About this exercise :: Ignoring the pictures, repeat every entry below exactly as it appears.

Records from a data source
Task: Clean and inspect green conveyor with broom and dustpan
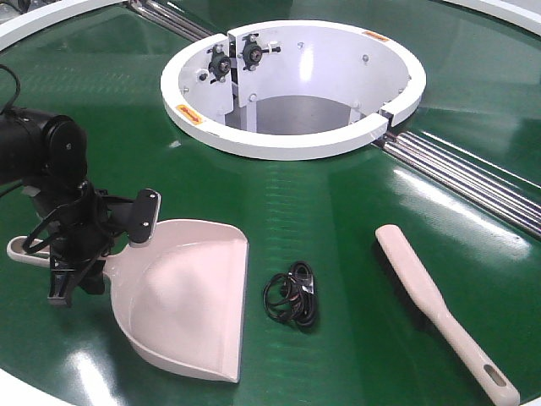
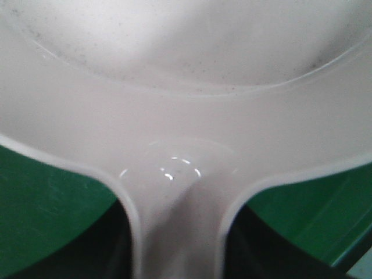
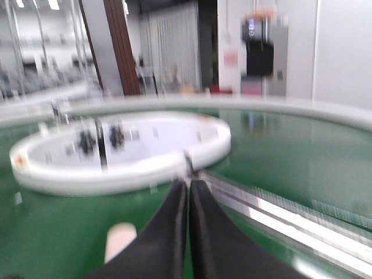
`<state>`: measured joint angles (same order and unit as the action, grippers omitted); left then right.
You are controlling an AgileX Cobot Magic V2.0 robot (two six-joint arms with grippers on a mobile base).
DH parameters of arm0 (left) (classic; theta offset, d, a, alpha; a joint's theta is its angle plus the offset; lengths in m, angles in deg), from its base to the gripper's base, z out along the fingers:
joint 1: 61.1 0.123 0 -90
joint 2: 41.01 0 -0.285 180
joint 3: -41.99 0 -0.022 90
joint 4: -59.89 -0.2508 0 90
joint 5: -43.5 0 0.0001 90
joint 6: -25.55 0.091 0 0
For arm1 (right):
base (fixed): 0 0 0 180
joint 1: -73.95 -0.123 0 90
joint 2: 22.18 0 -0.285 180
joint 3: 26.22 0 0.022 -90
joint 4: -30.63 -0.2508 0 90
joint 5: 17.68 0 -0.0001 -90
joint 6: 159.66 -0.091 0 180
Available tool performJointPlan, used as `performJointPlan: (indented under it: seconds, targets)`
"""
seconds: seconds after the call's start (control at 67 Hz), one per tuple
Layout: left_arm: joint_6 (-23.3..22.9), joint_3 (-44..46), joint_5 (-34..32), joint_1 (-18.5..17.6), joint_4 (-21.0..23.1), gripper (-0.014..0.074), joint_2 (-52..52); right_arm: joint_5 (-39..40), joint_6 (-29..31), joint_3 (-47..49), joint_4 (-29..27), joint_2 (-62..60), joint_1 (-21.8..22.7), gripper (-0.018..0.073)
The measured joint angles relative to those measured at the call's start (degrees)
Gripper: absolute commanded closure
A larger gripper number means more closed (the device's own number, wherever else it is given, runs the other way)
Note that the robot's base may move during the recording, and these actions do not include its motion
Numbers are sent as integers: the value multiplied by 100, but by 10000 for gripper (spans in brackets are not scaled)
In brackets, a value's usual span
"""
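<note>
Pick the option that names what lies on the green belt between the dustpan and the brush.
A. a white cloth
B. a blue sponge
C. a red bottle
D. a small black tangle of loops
D: the front view shows a small black tangle of loops on the glossy dark-green conveyor belt, apart from the wide pale beige-pink plastic dustpan and the long narrow beige-pink plastic brush on either side.
</note>
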<state>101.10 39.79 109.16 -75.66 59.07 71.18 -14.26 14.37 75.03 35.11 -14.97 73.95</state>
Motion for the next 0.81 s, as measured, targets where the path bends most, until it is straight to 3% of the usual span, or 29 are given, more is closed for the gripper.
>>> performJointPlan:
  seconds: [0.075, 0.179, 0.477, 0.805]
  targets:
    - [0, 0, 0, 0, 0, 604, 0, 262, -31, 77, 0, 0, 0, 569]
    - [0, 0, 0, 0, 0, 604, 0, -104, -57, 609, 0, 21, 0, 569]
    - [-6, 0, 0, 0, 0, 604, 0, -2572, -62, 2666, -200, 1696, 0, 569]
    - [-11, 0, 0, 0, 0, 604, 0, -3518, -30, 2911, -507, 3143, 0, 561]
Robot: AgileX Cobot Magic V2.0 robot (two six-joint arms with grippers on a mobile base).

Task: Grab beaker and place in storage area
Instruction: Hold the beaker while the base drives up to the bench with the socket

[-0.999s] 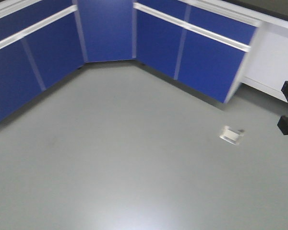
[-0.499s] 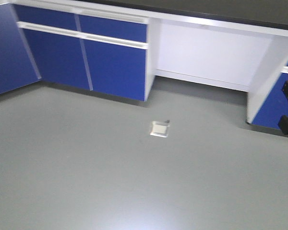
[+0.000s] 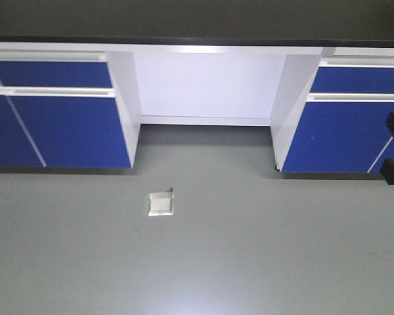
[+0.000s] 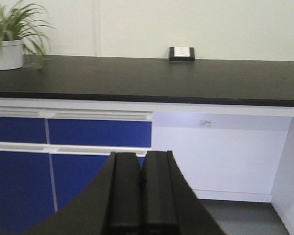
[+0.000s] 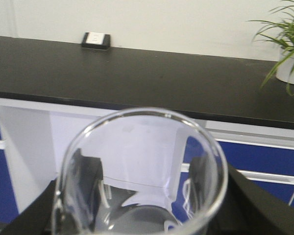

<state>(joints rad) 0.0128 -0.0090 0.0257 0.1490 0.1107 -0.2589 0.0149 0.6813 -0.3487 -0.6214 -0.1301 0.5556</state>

Response for this exercise ::
Task: Clean and inspect green conveyor with broom and dustpan
`<state>`: measured joint angles (same order and unit as the action, grippers omitted); left then right.
You are controlling an AgileX Cobot Magic V2.0 robot (two six-joint arms with grippers on a mobile base).
DH parameters of arm0 (left) (classic; theta offset, d, a, alpha; a joint's theta is its angle plus the offset; lengths in m, angles in deg), from its base to the gripper's base, z out along the fingers:
joint 1: 61.1 0.123 0 -90
joint 2: 41.01 0 -0.285 180
joint 3: -41.99 0 -0.022 90
joint 4: -59.89 -0.2508 0 90
joint 5: -43.5 0 0.0001 90
joint 6: -25.55 0.091 0 0
For arm1 (right):
base (fixed): 0 0 0 180
joint 1: -73.95 -0.123 0 90
joint 2: 22.18 0 -0.285 180
joint 3: 26.22 0 0.022 -90
joint 4: -30.63 -0.2508 0 90
joint 5: 17.68 0 -0.0001 -90
joint 6: 159.66 -0.091 0 180
Available tool performJointPlan, used as `performJointPlan: (indented under it: seconds, targets)`
"""
seconds: seconds after the call's start (control at 67 Hz), one per tuple
Layout: left_arm: joint_6 (-23.3..22.9), joint_3 (-44..46), joint_5 (-34..32), joint_1 (-18.5..17.6), joint_4 (-21.0..23.1), gripper (-0.014..0.074), joint_2 (-52..52); right_arm: joint_5 (-39..40), joint_6 (-29..31), joint_3 (-47..49), joint_4 (-29..27), joint_2 (-62..60), joint_1 (-21.8..22.7), gripper (-0.018..0.073)
The measured joint angles relative to those measured at the call's start (degrees)
Gripper: absolute commanded closure
A larger gripper number means more closed (the device's own number, wherever else it is given, runs the other way)
Note that the robot's base may move during the recording, and these actions do not include its motion
Numbers are sent as integers: the value multiplied by 100, but by 10000 for gripper (spans in brackets are not scaled)
In brackets, a value's usual span
"""
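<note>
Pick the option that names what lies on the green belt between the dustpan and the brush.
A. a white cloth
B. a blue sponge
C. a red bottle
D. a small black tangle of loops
D: the front view shows a small black tangle of loops on the glossy dark-green conveyor belt, apart from the wide pale beige-pink plastic dustpan and the long narrow beige-pink plastic brush on either side.
</note>
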<state>101.10 39.79 109.16 -75.66 59.07 71.18 -14.26 14.37 75.03 35.11 -14.97 73.95</state>
Motion for the next 0.81 s, as measured, targets where the path bends most, until it is straight to 3% of the usual span, or 29 are given, more is closed for the gripper.
>>> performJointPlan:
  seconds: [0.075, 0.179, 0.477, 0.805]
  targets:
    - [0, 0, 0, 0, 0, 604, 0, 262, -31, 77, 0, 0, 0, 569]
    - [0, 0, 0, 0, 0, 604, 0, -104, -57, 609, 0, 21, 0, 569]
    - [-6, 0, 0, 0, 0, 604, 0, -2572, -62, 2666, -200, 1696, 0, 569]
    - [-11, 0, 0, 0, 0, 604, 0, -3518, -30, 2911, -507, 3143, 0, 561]
Robot: AgileX Cobot Magic V2.0 robot (two six-joint arms with grippers on a mobile base).

Task: Grab beaker and place in storage area
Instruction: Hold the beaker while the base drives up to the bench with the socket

[-0.999s] 
[-0.499s] 
[+0.000s] 
[+0.000s] 
[+0.000s] 

<state>(joints rad) 0.0128 -0.0090 0.0257 0.1490 0.1107 -0.2589 0.0149 0.6813 -0.3487 -0.6214 -0.1301 0.5556</state>

Nothing more remains to be added to this answer.